Unos puntos autoadhesivos de color magenta ubicados en una pared se convierten en los principales dispositivos de interacción del público con la obra. Los puntos pueden ser retirados de la estructura para ser adheridos a las fichas técnicas de las piezas en exhibición, las cuales tienen un lugar demarcado para recibirlos. La interacción también puede ser remota, fotografías de las piezas son publicadas en redes sociales, cada interacción (likes, comentarios, etc.) se entenderán como un punto. Los puntos se contabilizan regularmente. Un reporte es producido y publicado luego del conteo, en el que se discrimina el número de puntos por pieza exhibida.

El gusto está materializado en los puntos. Estos dispositivos habitan los espacios comerciales del mundo del arte cotidianamente, intentan pasar desapercibidos pero su significado los hace relucir: Aquella obra que los porta está fuera del mercado, ya fue adquirida o está en proceso de serlo. El punto brilla pues en él se materializa nuestro fetiche sobre las mercancías, ese producto ya no podrá ser nuestro. En algunos eventos la acumulación de puntos parece garantizar calidad de las obras, nubes de puntos hipnotizan a los compradores, a más puntos más ventas en últimas más gusto sobre las obras.

Sus puntos, es decir su gusto, es un factor de alienación del trabajo del artista. Cada punto cuenta. Ya sea que la pieza le guste por el contenido o por que le combina con el color de las cortinas de la sala, su gusto es uno de los factores que guía el trabajo del artista que participa en el mercado del arte. La supervivencia del artista se debe en parte en la capacidad de despertar la mayor cantidad de gustos posibles. Los puntos son parte de los complejos mecanismos de generación de valor simbólico y económico en el mercado del arte.

El artista es un trabajador libre. Su tiempo, energía y medios de producción le pertenecen. El artista no es un ser alienado por el sistema. El artista nos recuerda a todos que es posible un trabajo libre, que nos permita crecer personalmente. ¡Larga vida a la Bohemia! Y a sus vidas excéntricas que nos permiten imaginar otra forma de vivir.

¡Aquí sus puntos si cuentan!

El artista se compromete a seguir la voz del público. Las obras que se produzcan en la sala serán las que al público le gusten. Un diverso grupo de piezas se producen previamente a la apertura de la muestra.
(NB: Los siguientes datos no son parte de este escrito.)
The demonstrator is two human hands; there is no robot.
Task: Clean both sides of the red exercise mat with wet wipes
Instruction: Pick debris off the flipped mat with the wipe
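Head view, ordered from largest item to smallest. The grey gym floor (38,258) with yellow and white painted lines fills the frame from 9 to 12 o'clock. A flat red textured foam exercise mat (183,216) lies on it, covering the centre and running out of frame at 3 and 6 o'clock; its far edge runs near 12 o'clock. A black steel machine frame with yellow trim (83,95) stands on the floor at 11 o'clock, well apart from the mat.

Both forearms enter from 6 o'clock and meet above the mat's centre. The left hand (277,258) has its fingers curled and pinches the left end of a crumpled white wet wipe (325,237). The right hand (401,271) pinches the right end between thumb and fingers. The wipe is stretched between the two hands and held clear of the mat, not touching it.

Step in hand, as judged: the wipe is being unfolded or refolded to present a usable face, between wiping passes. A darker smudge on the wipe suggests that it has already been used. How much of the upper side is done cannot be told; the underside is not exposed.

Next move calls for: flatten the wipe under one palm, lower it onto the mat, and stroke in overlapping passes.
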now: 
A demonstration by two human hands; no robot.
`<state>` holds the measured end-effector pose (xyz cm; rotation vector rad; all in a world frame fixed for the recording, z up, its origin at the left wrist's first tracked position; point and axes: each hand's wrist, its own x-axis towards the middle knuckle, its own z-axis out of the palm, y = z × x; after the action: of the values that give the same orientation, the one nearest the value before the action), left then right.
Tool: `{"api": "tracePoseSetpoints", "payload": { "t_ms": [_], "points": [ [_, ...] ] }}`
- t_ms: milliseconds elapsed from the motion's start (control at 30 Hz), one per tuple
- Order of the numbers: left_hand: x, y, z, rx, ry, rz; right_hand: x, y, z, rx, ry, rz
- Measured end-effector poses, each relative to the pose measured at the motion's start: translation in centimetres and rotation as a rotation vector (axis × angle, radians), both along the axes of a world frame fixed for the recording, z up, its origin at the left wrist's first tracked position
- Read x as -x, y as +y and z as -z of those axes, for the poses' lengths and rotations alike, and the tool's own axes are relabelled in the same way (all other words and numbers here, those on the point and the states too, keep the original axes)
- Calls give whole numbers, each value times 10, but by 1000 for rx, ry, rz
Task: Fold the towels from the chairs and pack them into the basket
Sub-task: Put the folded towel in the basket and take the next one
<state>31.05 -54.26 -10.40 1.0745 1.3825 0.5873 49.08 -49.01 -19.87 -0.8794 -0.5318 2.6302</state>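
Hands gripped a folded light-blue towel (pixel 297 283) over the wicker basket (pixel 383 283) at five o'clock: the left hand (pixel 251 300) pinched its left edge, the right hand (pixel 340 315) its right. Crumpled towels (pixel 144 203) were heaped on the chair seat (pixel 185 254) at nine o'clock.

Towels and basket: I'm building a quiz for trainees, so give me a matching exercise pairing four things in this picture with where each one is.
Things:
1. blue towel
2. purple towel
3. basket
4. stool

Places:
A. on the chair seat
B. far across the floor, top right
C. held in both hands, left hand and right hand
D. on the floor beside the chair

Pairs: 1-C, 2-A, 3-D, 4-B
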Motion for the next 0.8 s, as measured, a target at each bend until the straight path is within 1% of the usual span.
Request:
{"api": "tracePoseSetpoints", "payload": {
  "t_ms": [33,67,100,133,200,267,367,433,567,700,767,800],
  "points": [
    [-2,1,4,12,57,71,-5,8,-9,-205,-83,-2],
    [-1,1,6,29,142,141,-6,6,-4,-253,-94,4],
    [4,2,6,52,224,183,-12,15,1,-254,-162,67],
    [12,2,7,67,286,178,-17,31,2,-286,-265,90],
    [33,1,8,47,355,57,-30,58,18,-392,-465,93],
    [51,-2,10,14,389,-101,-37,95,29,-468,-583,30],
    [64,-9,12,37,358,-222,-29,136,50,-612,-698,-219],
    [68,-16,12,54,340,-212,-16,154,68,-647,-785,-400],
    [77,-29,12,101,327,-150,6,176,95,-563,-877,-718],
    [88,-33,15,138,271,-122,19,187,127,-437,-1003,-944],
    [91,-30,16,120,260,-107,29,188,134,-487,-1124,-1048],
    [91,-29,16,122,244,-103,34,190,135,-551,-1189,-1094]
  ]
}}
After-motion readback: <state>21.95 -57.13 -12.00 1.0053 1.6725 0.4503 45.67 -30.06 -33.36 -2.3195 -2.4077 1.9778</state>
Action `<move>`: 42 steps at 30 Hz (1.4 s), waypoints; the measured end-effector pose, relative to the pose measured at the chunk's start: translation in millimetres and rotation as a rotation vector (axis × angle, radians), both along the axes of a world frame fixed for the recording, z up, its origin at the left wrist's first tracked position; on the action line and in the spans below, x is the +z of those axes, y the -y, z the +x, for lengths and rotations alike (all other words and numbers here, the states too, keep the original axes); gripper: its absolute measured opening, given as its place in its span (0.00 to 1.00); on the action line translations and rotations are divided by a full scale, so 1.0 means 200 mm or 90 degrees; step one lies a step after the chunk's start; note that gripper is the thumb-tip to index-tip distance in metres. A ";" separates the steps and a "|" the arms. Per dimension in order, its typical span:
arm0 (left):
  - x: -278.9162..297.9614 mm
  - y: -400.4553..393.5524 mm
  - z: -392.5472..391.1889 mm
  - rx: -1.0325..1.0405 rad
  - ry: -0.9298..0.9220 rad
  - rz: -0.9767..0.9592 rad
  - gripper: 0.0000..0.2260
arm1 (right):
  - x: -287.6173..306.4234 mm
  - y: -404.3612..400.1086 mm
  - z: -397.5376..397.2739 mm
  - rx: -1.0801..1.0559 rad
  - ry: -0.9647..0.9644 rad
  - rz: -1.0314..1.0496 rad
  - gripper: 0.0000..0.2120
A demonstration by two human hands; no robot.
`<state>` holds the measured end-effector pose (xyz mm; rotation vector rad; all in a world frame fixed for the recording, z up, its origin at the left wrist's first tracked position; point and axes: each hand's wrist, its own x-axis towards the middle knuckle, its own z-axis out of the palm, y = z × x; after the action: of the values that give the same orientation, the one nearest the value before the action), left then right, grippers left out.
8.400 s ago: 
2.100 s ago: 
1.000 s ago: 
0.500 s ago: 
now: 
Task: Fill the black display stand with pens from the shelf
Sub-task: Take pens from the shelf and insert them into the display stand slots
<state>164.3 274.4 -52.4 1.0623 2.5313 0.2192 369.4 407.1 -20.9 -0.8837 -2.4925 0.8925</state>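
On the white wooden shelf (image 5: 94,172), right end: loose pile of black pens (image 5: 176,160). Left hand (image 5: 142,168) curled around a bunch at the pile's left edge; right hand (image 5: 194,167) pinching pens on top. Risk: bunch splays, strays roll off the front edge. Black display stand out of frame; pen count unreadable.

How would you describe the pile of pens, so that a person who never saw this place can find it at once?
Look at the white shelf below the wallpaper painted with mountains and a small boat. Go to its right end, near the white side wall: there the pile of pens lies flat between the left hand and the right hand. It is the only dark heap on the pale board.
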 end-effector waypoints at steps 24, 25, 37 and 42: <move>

Semanalmente las piezas se enfrentarán entre ellas: las que más puntos acumulen sobreviven y estimularán la producción de nuevas obras en el mismo camino. Las que menos puntos reúnan se retirarán del espacio expositivo. Al final del proceso solamente una serie de obras sobrevivirá.

La imagen del artista que persiste en el inconsciente colectivo es la del virtuoso creador de finales del siglo XIX y principios del XX. La realidad del trabajador del arte contemporáneo es extremadamente diferente. Los artistas deben responder a un diverso número de presiones que vienen de diferentes instancias del universo artístico: tendencias estilísticas que imponen coleccionistas y curadores, temáticas propuestas por agendas políticas materializadas en concursos de carácter público, tendencias del mercado local y global, son algunas de las fuerzas que se ejercen sobre el artista trabajador y que contribuyen a moldear las relaciones de poder que alienan el supuestamente libre trabajo del artista, quien hoy no es más que un proletario de la cultura y sus frágiles condiciones de trabajo no distan de las de otros obreros de sectores productivos diferentes.

Puntos por montón intenta visibilizar algunas de las estrategias que contribuyen a la precarización del trabajo artístico. La sala de exposiciones alberga el espacio de producción del artista. Los horarios de trabajo están controlados por medio de un sistema de tarjetas que sirven de registro de la hora de entrada y salida, cada una firmada por el guardia de turno. Hay metas preestablecidas, semanalmente una nueva versión de la exposición debe montarse reemplazando algunas de las obras preexistentes. Los puntos son tanto el dispositivo de interacción como el causante de la precarización del trabajo del artista. Cada punto contribuye a exigir al artista la creación de nuevas piezas en un sentido específico, además de permitir que el resto de elementos del sistema cobren sentido al ser la entidad que los pone en movimiento.